Should we give up on patient satisfaction measures? We don’t think so. A positive patient experience is an important element of a high-quality health care system. But providers and researchers who want a better sense of satisfaction and quality might consider these recommendations:
- Don’t read a list of positive statements and ask patients to agree or disagree. Patient satisfaction surveys can do better. The 15-item Picker Patient Experience Questionnaire skips agree/disagree questions completely. The Patient Experience Questionnaire retains agree/disagree questions, but it mixes positive and negative framing to avoid the upward bias that comes from all positive questions.

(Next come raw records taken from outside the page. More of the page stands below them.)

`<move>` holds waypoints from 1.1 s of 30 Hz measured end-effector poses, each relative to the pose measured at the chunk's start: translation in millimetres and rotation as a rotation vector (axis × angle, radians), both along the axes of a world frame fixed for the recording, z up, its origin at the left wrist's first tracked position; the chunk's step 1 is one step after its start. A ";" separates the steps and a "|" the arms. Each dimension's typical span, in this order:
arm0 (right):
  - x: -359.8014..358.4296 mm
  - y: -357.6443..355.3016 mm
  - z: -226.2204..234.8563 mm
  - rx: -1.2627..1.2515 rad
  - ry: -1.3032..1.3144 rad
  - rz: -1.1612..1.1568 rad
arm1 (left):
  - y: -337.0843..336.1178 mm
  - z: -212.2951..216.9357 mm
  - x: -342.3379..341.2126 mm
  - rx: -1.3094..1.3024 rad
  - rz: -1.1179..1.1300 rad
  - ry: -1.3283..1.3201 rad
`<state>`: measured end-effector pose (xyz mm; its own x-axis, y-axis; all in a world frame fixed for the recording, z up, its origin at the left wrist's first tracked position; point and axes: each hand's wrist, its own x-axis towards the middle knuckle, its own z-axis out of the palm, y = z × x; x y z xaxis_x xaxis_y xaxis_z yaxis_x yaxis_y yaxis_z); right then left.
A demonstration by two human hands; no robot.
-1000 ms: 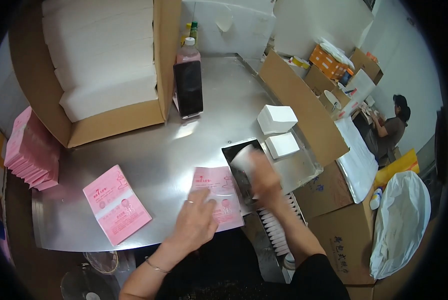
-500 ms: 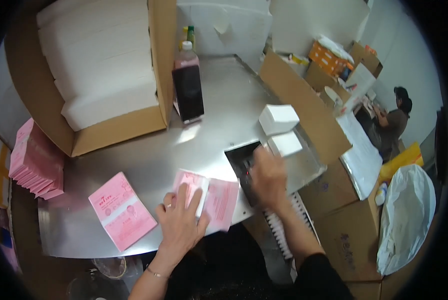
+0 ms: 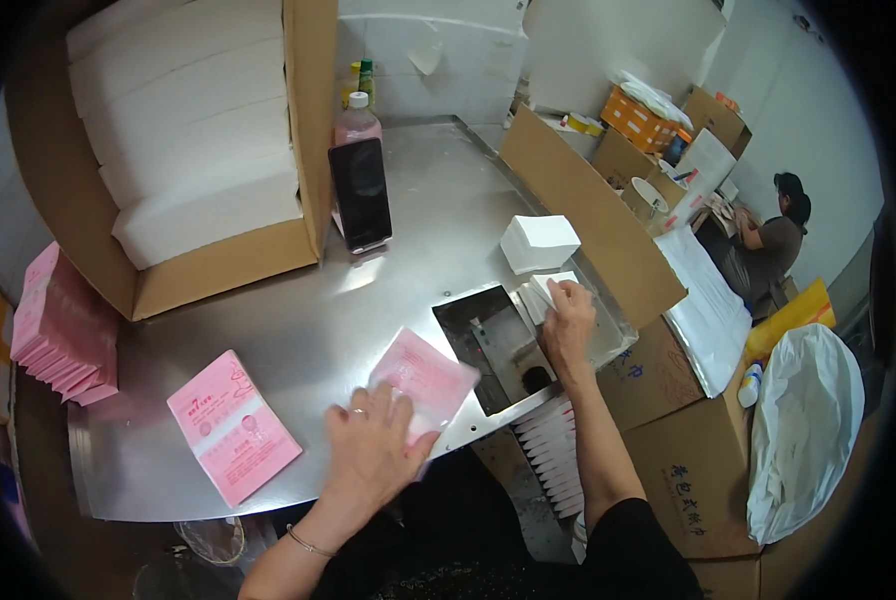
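Left hand (image 3: 373, 440): palm down, fingers spread a little, lying on a pink printed wrapper (image 3: 430, 368) near the front edge of the metal table (image 3: 418, 270); wrapper slightly blurred, set askew, its right corner just beside the rectangular opening (image 3: 513, 350). Right hand (image 3: 571, 325): fingers bent onto the near white paper stack (image 3: 532, 302), by the table's right edge — thumb partly hidden, cannot tell whether it pinches. A second white stack (image 3: 540, 243) stands just behind. Pile of pink wrappers (image 3: 236, 425) at the front edge, toward the left corner. Open carton (image 3: 228, 283) behind — phone (image 3: 358, 195) upright at its right side.
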<state>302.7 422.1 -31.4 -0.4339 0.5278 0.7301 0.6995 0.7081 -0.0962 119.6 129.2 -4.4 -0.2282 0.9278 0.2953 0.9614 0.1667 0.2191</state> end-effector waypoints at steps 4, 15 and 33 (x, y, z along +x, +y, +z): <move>-27.6 -75.2 -0.2 -0.069 0.031 0.473 | -5.3 -14.5 -0.6 0.080 -0.110 -0.056; -102.5 -121.3 -26.9 -0.276 -0.375 0.482 | -20.3 12.5 -11.5 -0.004 -0.014 -0.194; -7.9 3.2 -15.2 -0.065 -0.113 -0.132 | -131.0 7.0 -104.5 0.009 0.392 0.056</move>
<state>294.9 425.4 -46.6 -0.4353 0.6302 0.6430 0.7951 0.6041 -0.0539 15.1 -1.8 2.7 -0.5481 0.7706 0.3251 0.8355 0.5222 0.1709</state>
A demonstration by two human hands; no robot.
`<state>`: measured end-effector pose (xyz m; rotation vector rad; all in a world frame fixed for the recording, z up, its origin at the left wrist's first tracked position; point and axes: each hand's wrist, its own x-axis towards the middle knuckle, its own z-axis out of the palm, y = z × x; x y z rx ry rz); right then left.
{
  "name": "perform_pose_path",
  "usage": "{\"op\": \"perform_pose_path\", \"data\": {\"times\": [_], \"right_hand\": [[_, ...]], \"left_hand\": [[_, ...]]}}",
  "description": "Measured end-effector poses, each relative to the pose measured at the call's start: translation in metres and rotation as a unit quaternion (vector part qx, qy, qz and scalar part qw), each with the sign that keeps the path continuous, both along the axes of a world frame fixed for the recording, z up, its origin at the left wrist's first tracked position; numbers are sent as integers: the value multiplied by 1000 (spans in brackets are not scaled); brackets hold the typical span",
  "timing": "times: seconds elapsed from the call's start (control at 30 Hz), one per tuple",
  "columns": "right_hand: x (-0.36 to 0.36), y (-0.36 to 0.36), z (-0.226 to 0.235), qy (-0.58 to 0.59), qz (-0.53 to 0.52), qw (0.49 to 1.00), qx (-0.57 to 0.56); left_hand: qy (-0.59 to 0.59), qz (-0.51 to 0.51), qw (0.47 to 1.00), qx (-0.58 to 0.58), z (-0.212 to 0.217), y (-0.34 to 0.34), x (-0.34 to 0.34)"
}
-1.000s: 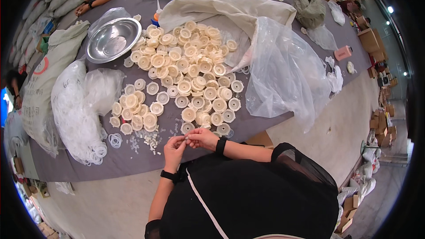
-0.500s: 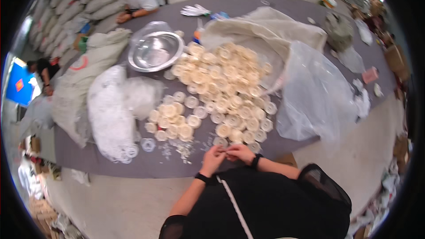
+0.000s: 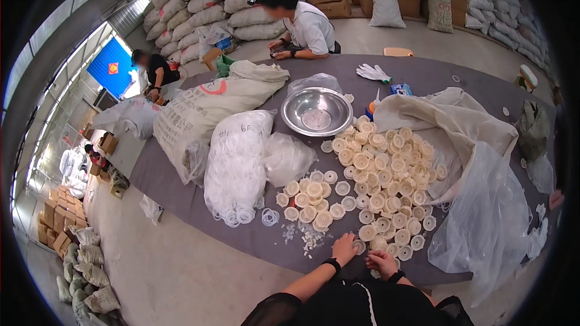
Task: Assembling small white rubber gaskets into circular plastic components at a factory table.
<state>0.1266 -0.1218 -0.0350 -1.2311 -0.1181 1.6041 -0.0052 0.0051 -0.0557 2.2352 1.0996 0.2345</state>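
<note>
At the table's near edge, my left hand (image 3: 345,250) is closed, its fingers at the edge of a greyish round plastic part (image 3: 359,247). Just to its right, my right hand (image 3: 382,262) has its fingers curled in a pinch; whatever is between them is too small to make out. Beyond both hands spreads a large heap of cream-coloured round plastic parts (image 3: 386,169) with hubs in their centres. A smaller group of the same parts (image 3: 311,199) lies to the left. Tiny white pieces (image 3: 313,240) are scattered in front of that group.
A steel bowl (image 3: 317,111), a bag of clear rings (image 3: 238,166) and a printed woven sack (image 3: 211,115) stand left. An opened sack (image 3: 459,121) and clear plastic sheeting (image 3: 480,223) lie right. A person in white (image 3: 311,30) leans at the far edge.
The view has tilted up and shifted, showing more of the room. My hands were together at the fingertips; now they are apart, the left beside the round plastic part.
</note>
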Motion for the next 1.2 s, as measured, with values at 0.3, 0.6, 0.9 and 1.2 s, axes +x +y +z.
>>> {"op": "perform_pose_path", "data": {"times": [0.3,0.6,0.9,1.2], "right_hand": [[-9,7,-1,12,7,1000,18],[-35,15,13,-17,40,997,61],[-59,18,6,-35,44,994,98],[-76,27,15,-42,88,990,106]], "left_hand": [[-105,107,977,-154,-2,0,-10],[-207,94,924,-308,5,-4,-34],[-303,104,864,-389,28,-15,-62],[-222,113,935,-251,35,-18,-80]]}}
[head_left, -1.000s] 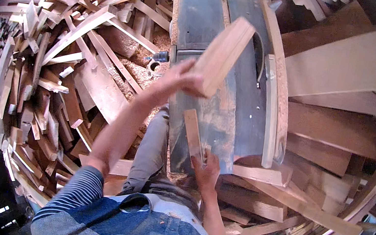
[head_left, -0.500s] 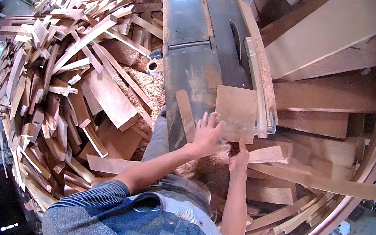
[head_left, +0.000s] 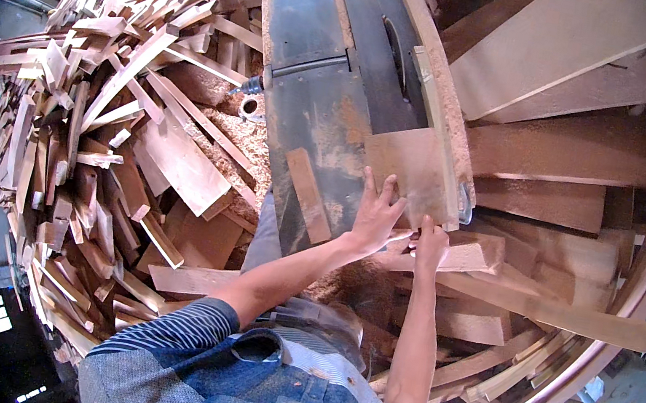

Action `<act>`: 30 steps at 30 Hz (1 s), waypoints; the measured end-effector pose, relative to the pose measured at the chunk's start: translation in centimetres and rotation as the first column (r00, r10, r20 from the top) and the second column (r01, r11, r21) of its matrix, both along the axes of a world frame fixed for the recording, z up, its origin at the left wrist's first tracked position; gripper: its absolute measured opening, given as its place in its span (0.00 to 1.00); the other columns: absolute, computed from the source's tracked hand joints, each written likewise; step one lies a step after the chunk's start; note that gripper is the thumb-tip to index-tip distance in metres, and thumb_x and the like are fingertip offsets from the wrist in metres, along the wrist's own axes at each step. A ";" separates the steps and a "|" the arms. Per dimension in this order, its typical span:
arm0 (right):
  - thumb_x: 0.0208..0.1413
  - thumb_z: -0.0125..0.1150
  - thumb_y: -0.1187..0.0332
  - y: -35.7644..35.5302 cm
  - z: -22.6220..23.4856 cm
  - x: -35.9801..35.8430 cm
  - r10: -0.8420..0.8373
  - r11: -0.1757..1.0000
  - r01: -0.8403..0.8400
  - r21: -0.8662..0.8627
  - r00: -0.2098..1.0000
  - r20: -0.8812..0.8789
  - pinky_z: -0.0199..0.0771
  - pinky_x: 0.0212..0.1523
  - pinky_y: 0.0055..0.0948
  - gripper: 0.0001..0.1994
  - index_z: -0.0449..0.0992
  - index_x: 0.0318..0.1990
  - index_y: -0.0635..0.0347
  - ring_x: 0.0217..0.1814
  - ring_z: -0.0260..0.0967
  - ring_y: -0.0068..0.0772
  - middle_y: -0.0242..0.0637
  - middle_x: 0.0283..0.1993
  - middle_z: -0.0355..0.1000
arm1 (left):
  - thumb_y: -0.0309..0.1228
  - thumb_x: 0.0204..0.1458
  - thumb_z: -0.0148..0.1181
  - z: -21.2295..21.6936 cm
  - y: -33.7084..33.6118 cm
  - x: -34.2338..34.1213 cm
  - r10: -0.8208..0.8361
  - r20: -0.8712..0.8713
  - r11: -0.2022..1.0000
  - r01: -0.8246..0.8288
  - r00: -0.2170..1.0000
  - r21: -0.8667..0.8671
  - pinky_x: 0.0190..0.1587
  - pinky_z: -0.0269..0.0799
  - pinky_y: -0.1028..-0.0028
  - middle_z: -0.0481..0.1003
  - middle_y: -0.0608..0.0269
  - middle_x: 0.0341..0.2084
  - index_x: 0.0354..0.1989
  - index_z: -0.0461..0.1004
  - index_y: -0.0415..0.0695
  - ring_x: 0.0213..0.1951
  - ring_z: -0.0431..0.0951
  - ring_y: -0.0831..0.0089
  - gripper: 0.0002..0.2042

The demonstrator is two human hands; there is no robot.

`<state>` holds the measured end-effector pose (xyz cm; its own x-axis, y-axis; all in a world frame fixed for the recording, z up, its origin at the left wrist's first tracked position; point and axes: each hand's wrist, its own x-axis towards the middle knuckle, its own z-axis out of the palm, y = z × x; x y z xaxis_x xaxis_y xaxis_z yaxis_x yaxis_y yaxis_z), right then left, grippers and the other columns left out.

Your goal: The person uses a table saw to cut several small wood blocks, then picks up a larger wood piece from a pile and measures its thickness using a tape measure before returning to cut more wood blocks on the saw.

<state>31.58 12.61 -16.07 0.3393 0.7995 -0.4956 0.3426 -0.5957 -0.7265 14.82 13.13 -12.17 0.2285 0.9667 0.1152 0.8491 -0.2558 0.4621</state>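
A square, pale wooden board (head_left: 410, 165) lies flat on the metal saw table (head_left: 317, 111), its right side along the wooden guide strip (head_left: 440, 127). My left hand (head_left: 376, 215) rests on the board's near left corner, fingers stretched out over its surface and thumb pointing toward the right hand. At the near edge, my right hand (head_left: 430, 243) is closed on the board, its index finger reaching onto the wood; the other fingertips are hidden. Beyond the board, a saw blade (head_left: 398, 56) shows in its slot. A narrow wooden offcut (head_left: 308, 196) lies on the table left of my left hand.
A large heap of wood offcuts (head_left: 94, 138) rises on the left, with sawdust (head_left: 252, 143) beside the table. Wide planks (head_left: 560, 164) lean and lie on the right. A long wooden piece (head_left: 544, 311) sticks out near my right forearm.
The board has turned slightly, so its right side now runs along the guide strip. Both hands have shifted with it, and the whole view has moved a little.
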 end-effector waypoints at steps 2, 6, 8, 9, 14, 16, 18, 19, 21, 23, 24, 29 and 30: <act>0.65 0.58 0.48 0.7 1.2 -0.1 0.033 0.998 -0.032 -0.048 0.999 0.030 0.76 0.26 0.41 0.28 0.81 0.29 0.70 0.21 0.77 0.39 0.46 0.20 0.76 | 0.52 0.37 0.79 0.4 0.4 0.0 -0.001 -0.029 1.000 0.000 1.000 -0.031 0.74 0.35 0.30 0.61 0.32 0.66 0.56 0.77 0.40 0.71 0.44 0.17 0.39; 0.64 0.59 0.47 1.1 -1.0 0.4 0.037 0.999 -0.037 -0.001 0.997 0.069 0.76 0.28 0.43 0.28 0.81 0.28 0.69 0.22 0.77 0.41 0.46 0.20 0.76 | 0.52 0.35 0.80 -0.5 1.1 -0.3 -0.002 -0.052 1.000 0.004 0.999 0.030 0.71 0.46 0.29 0.61 0.34 0.67 0.55 0.78 0.44 0.69 0.44 0.12 0.38; 0.63 0.59 0.47 2.0 -0.8 -0.5 0.027 0.999 -0.027 0.017 1.000 0.014 0.75 0.28 0.43 0.29 0.81 0.27 0.70 0.22 0.76 0.41 0.46 0.20 0.75 | 0.52 0.36 0.80 -0.7 1.5 -0.9 0.032 -0.051 0.999 -0.032 0.998 0.011 0.71 0.47 0.29 0.60 0.34 0.67 0.56 0.78 0.45 0.69 0.44 0.12 0.38; 0.63 0.59 0.46 2.5 -0.6 -1.0 0.023 0.999 -0.023 0.025 1.000 -0.014 0.75 0.28 0.44 0.29 0.81 0.26 0.70 0.22 0.75 0.41 0.46 0.19 0.75 | 0.51 0.36 0.80 -0.8 1.8 -1.2 0.047 -0.074 0.999 -0.046 0.996 0.016 0.71 0.47 0.29 0.60 0.35 0.68 0.56 0.78 0.45 0.69 0.44 0.12 0.38; 0.64 0.63 0.52 4.9 -4.0 -0.8 -0.016 0.999 0.019 0.043 0.997 -0.073 0.65 0.16 0.32 0.23 0.78 0.28 0.66 0.15 0.67 0.28 0.38 0.17 0.72 | 0.50 0.37 0.80 0.3 4.2 -1.5 0.060 -0.141 0.998 -0.058 0.988 0.020 0.71 0.47 0.30 0.61 0.39 0.68 0.54 0.78 0.45 0.70 0.45 0.15 0.35; 0.64 0.63 0.52 5.9 -1.1 -2.2 -0.026 0.999 0.024 -0.023 0.991 -0.132 0.63 0.15 0.31 0.22 0.78 0.28 0.65 0.14 0.65 0.27 0.36 0.16 0.71 | 0.49 0.36 0.80 0.1 4.8 -2.3 0.059 -0.179 0.997 -0.050 0.982 0.056 0.73 0.47 0.33 0.64 0.40 0.67 0.51 0.79 0.45 0.72 0.47 0.22 0.33; 0.65 0.62 0.52 6.7 0.5 -3.2 -0.019 0.999 0.014 -0.030 0.987 -0.161 0.61 0.13 0.31 0.22 0.77 0.29 0.64 0.13 0.63 0.26 0.35 0.15 0.69 | 0.48 0.36 0.79 -0.4 5.6 -2.9 0.041 -0.178 0.997 -0.030 0.983 0.065 0.74 0.48 0.37 0.66 0.41 0.66 0.48 0.80 0.44 0.74 0.50 0.28 0.31; 0.65 0.62 0.52 7.2 0.2 -3.1 -0.026 0.999 0.022 -0.027 0.984 -0.177 0.60 0.12 0.30 0.22 0.77 0.29 0.64 0.12 0.63 0.26 0.35 0.15 0.69 | 0.48 0.37 0.79 -0.6 6.3 -3.0 0.013 -0.156 0.998 -0.004 0.988 0.059 0.74 0.49 0.39 0.66 0.42 0.66 0.47 0.80 0.43 0.74 0.51 0.31 0.30; 0.66 0.61 0.52 8.1 -0.8 -3.0 -0.037 0.999 0.033 -0.022 0.977 -0.209 0.58 0.11 0.29 0.22 0.76 0.28 0.63 0.11 0.62 0.25 0.35 0.15 0.68 | 0.48 0.37 0.79 -0.9 7.4 -3.2 -0.024 -0.143 0.998 0.032 0.989 0.049 0.74 0.50 0.42 0.66 0.43 0.66 0.47 0.79 0.43 0.74 0.53 0.35 0.30; 0.65 0.62 0.51 9.0 -1.2 -3.0 -0.008 1.000 0.007 -0.005 0.982 -0.188 0.64 0.16 0.34 0.26 0.79 0.24 0.67 0.14 0.67 0.28 0.39 0.16 0.73 | 0.48 0.38 0.78 -1.2 8.4 -3.6 -0.033 -0.165 0.999 0.040 0.986 0.036 0.75 0.51 0.44 0.65 0.45 0.66 0.49 0.78 0.43 0.74 0.54 0.38 0.31; 0.65 0.62 0.51 9.6 -1.4 -3.2 -0.013 1.000 0.011 -0.012 0.979 -0.202 0.64 0.16 0.33 0.26 0.79 0.24 0.67 0.14 0.67 0.28 0.40 0.16 0.74 | 0.48 0.39 0.78 -1.3 8.9 -3.8 -0.035 -0.172 0.997 0.046 0.984 0.056 0.75 0.51 0.44 0.65 0.45 0.66 0.49 0.78 0.42 0.74 0.54 0.38 0.31; 0.66 0.61 0.51 11.6 -0.4 -4.8 -0.028 0.999 0.020 -0.039 0.973 -0.229 0.61 0.12 0.31 0.25 0.77 0.24 0.65 0.13 0.65 0.27 0.38 0.16 0.72 | 0.51 0.41 0.76 -2.3 11.0 -4.9 -0.056 -0.231 0.994 0.075 0.971 0.076 0.75 0.52 0.47 0.66 0.44 0.65 0.50 0.78 0.38 0.74 0.55 0.40 0.32; 0.66 0.61 0.52 11.8 -0.3 -4.8 -0.024 0.999 0.017 -0.033 0.974 -0.226 0.58 0.11 0.29 0.23 0.76 0.25 0.63 0.12 0.63 0.26 0.37 0.15 0.71 | 0.51 0.42 0.75 -2.3 11.2 -4.9 -0.058 -0.234 0.993 0.080 0.971 0.090 0.75 0.52 0.47 0.66 0.44 0.64 0.50 0.78 0.38 0.74 0.56 0.41 0.32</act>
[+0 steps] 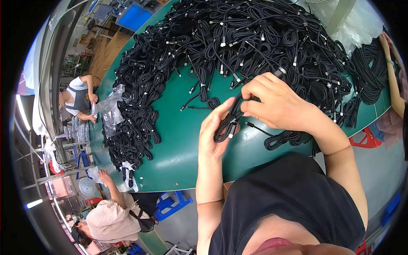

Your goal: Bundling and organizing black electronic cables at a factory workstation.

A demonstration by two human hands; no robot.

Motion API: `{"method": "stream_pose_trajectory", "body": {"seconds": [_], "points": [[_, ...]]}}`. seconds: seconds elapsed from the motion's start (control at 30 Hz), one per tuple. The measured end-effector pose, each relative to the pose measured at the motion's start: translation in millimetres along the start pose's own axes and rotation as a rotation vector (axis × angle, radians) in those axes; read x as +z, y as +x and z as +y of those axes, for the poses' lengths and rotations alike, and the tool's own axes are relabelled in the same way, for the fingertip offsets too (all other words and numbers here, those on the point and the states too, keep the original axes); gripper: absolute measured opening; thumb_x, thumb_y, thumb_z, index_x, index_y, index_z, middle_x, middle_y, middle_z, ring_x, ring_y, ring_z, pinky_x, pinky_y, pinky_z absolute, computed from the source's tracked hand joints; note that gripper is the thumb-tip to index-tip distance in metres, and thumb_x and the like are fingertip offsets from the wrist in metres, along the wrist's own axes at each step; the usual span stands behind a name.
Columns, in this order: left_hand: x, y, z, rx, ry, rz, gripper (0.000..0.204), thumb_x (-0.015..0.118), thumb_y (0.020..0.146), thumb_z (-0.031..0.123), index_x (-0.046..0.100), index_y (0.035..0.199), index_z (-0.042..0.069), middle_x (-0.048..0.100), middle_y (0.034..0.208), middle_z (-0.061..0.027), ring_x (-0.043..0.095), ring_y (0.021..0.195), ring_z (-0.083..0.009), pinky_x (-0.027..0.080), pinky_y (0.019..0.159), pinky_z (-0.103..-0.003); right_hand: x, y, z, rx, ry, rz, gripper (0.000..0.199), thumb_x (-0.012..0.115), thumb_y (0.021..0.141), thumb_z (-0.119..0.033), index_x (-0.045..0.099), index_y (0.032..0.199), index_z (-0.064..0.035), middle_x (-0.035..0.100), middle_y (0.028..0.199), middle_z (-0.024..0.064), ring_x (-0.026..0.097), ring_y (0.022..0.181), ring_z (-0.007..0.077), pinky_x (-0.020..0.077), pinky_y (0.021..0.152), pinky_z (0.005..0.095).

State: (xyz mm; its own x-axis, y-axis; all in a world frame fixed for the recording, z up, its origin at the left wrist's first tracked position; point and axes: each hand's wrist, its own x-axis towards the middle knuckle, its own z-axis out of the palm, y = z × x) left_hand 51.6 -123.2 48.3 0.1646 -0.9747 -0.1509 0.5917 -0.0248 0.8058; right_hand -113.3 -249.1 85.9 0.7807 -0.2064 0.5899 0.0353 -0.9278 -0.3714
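Left hand: the left hand [212,131] is raised palm-up over the near edge of the green table [178,140], fingers half curled around a small coiled black cable with silver plug ends [227,125].
Right hand: the right hand [276,102] is closed, thumb and fingers pinching the upper part of the same coil, just beside the left fingertips.
Cable: held between both hands, above the table surface, a loose end trailing down to a small black cable bundle [284,138] lying on the table.
Heap: a large pile of black coiled cables [238,38] covers the far half of the table.
Others: a co-worker in a beige top [112,221] sits at the left corner, reaching toward clear plastic bags [108,108].
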Motion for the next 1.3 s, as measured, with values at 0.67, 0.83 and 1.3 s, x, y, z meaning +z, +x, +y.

- Don’t rely on patient satisfaction alone to measure the quality of care. Patients may not always like to hear hard truths, which is part of why patient satisfaction – even if measured with perfect accuracy – could never be a complete measure of the quality of care. Health providers and researchers who want to gauge the quality of care will have to draw on an array of tools – mystery patients, vignettes, inspections, and patient outcomes – to know how they’re doing and how to do better.
This blog post draws principally on two recently published papers:
- Evans DK, Welander Tärneberg A. “Health‐care quality and information failure: Evidence from Nigeria.” Health Economics 2018
- Dunsch F, Evans DK, Macis M, Wang Q. “Bias in patient satisfaction surveys: a threat to measuring healthcare quality.” BMJ Global Health 2018.
Do you want to read more?
- If you’re doing research with patient satisfaction surveys, what estimation method should you use? Welander Tärneberg and I made a simple table of what researchers have done in the past.
- You can read a humor-inflected summary of the Dunsch et al. paper.
- Das and Sohnesen, cited above, show a link between doctor effort and patient satisfaction in Paraguay, but it disappears when controlling for the “doctor fixed effect.” In other words, there are doctors who expend more effort, and patients tend to be more satisfied with those doctors. But if you compare patients with the same doctor, patients on whom the doctor expends greater effort are no more satisfied than those on whom the doctor expends less effort. So it’s probably not the effort that’s driving the satisfaction, but rather some other unmeasured characteristic of the doctor. (A sunny personality? Who knows?!)